Did you know that more than 700,000 auto accidents each year in the U.S. are rain-related? No matter what part of the country you call home, you can count on rainy, slushy, slick or soggy driving conditions throughout the year, according to the Department of Transportation and the National Weather Service. Following these driving tips will help you sharpen your wet-weather street smarts and stay safer on the roads during rainy conditions.
Driving on wet surfaces can reduce reaction times and present safety challenges because:
- Your tires—specifically the tread—must work extra hard to maintain grip.
- Damp conditions and darker skies make it difficult to see what's ahead.
If rain is in the forecast, but staying home isn't an option, this easy-to-follow checklist can help get you on your way before you leave your driveway.
- Allow for extra time: Give yourself more time than you think you will need to get to your destination. Wet roads are not the place to rush, so drivers, like yourself, will be traveling more slowly than usual.
- Turn on headlights: This rule of thumb applies if it's anything but sunshiny outside. Headlights help you see the road, and they help other motorists to see you. Remember, safety is a two-way street.
- Defog windows: Stormy weather can quickly cloud your windshield. The fastest fix is to turn on your front and rear defrosters, along with the air conditioner if it doesn't automatically turn on.
- Check your tires: A wet-weather trip requires more grip than normal. Check your tires to be sure you have enough tread to grip wet roads. Not sure how to tell? Learn how to do a one-minute tire inspection.
- Be prepared for slick surfaces: If it hasn't rained in a while, roads may be extra slick due to grease and oils that collect over time. This is particularly true during the first hours of rainfall before the residue washes away.
- Avoid large pools of standing water: If you're approaching a large puddle, drive around it. Use the curb as a gauge to tell how deep it is. Not sure? Drive around it. If water gets into your engine compartment, you risk damaging your internal electrical system. Not only can this be costly, but it could leave you stranded.
- Tap your brakes post-puddle: It's a good idea to tap your brakes gently after driving through shallow water to help rid your rotors of water so your brakes are relatively dry when you need them. Learn more about how brakes work.
- Do not drive through running water: If the water is rushing with a force greater than the weight of your vehicle (which you won't know until it's too late), your car could quickly become a watercraft, where the steering wheel, brake and gas pedals are useless. Even if you have all-wheel drive, do not attempt to cross running water. The risks just aren't worth it.

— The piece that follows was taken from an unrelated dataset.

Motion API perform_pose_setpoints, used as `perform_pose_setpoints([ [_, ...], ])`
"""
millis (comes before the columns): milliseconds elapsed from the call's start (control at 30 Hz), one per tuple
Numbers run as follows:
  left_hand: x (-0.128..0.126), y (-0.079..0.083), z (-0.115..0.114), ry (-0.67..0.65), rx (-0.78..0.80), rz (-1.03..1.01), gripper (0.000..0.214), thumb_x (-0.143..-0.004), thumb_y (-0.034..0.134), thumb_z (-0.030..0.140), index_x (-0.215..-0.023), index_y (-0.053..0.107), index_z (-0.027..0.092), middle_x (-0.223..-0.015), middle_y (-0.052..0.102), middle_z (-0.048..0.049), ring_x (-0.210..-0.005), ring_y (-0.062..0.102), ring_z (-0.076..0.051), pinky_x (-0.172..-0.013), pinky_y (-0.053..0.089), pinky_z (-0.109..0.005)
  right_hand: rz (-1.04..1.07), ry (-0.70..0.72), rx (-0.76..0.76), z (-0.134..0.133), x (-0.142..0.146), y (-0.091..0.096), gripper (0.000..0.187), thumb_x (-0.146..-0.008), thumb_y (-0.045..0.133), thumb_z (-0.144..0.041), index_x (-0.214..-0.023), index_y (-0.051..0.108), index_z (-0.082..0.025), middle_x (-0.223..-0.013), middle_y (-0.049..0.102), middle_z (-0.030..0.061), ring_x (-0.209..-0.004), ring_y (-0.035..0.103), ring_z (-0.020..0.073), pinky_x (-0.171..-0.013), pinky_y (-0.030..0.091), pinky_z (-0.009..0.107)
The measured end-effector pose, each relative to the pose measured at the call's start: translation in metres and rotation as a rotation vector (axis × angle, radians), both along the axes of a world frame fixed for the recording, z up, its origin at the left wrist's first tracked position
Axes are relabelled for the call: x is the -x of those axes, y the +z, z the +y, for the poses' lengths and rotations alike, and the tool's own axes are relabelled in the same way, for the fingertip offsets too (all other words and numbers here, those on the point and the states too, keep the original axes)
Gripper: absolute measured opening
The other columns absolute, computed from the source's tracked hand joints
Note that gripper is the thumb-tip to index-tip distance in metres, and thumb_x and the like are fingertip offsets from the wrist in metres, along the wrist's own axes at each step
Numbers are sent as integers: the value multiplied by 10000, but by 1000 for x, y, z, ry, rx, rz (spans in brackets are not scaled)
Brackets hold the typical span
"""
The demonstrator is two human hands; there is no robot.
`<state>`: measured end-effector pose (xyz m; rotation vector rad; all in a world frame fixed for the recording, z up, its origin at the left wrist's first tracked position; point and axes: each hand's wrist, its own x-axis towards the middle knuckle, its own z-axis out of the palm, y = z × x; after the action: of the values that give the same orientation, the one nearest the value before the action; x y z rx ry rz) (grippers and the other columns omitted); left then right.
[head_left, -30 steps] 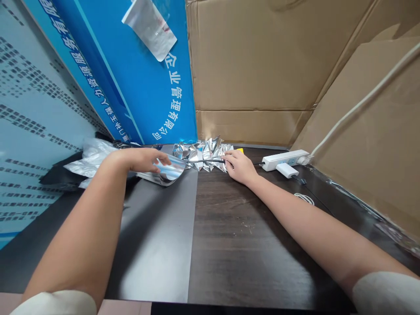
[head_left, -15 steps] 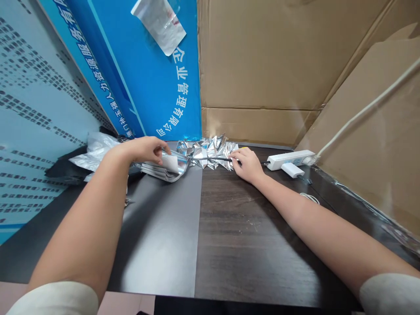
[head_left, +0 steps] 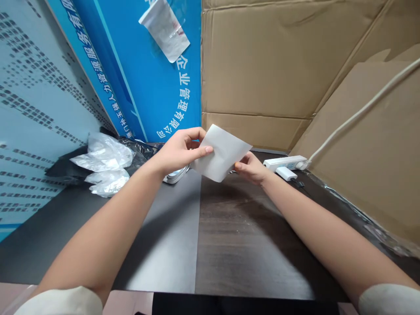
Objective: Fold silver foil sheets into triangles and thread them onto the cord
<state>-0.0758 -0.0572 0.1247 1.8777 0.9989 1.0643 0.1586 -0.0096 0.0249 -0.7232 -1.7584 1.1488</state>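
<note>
The left hand [head_left: 183, 148] pinches a white sheet [head_left: 221, 151] near its left edge, its thumb laid flat on the face towards the camera and its other fingers bent, partly hidden behind. The right hand [head_left: 251, 168] is at the sheet's right edge, thumb tip by the edge and the other fingers mostly out of sight, so whether it pinches the sheet too cannot be told. The sheet is tilted, held up above the table [head_left: 262, 253], roughly over the line where a grey surface meets dark wood grain. Just below the left hand, a stack of silvery sheets [head_left: 177, 176] lies on the grey part, largely covered by that hand. Farther left are clear plastic bags [head_left: 105, 153], with black plastic [head_left: 139, 151] beside them. To the right of the right hand sits a white power strip [head_left: 284, 162], a white adapter [head_left: 286, 173] plugged into its near side, and a thick white cord [head_left: 364, 111] rises from its far end. Behind everything stand a blue panel [head_left: 138, 87], with a piece of paper [head_left: 166, 30] taped to it, and brown cardboard [head_left: 256, 61].
</note>
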Motion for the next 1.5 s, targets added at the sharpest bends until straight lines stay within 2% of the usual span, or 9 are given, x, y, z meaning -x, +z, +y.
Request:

- Hug the middle: Many roads have a rounded middle so water can run off to the sides. If it's possible to do so while also keeping a safe distance from other traffic and median dividers, hug the middle of the road to steer clear of standing water. Not an option? Drive extra slowly and follow the tire path of the car in front of you where water has been temporarily dispersed.
- Use brake lights and turn signals earlier: Earlier braking gives you a greater cushion between your car and the one in front of you, and also gives the driver behind you more time to follow suit. Early use of turn signals also gives everyone a heads-up of your plans with plenty of time to slow down.
- Do not turn on cruise control: Reaction time is key when driving in all weather conditions, but particularly when precipitation is at play. If you were to hydroplane, your car may actually speed up if the cruise control is engaged. Your pedal foot needs to be active at all times, not standing by while the cruise control does the work.
- Avoid sudden movements if hydroplaning: Should your car start to hydroplane—another word for skidding on water—slowly step off the gas and steer straight until your tires regain traction. Don't steer sharply or slam on the brakes. If you must brake, tap them. If you have anti-lock brakes, firmly—but not quickly—put your foot all the way down. Learn more about how to handle hydroplaning.
- Know when to call it quits: If the rain is coming down so hard that the road is hard to see or you can't see the car in front of you, don't be a hero. Pull over and wait it out.
Don't let rainy days ruin your plans. Stay safe by sharpening your wet-weather driving skills. Raincoat? Check. Umbrella? Check. Driving tips for a safer rainy road trip? You bet—all set!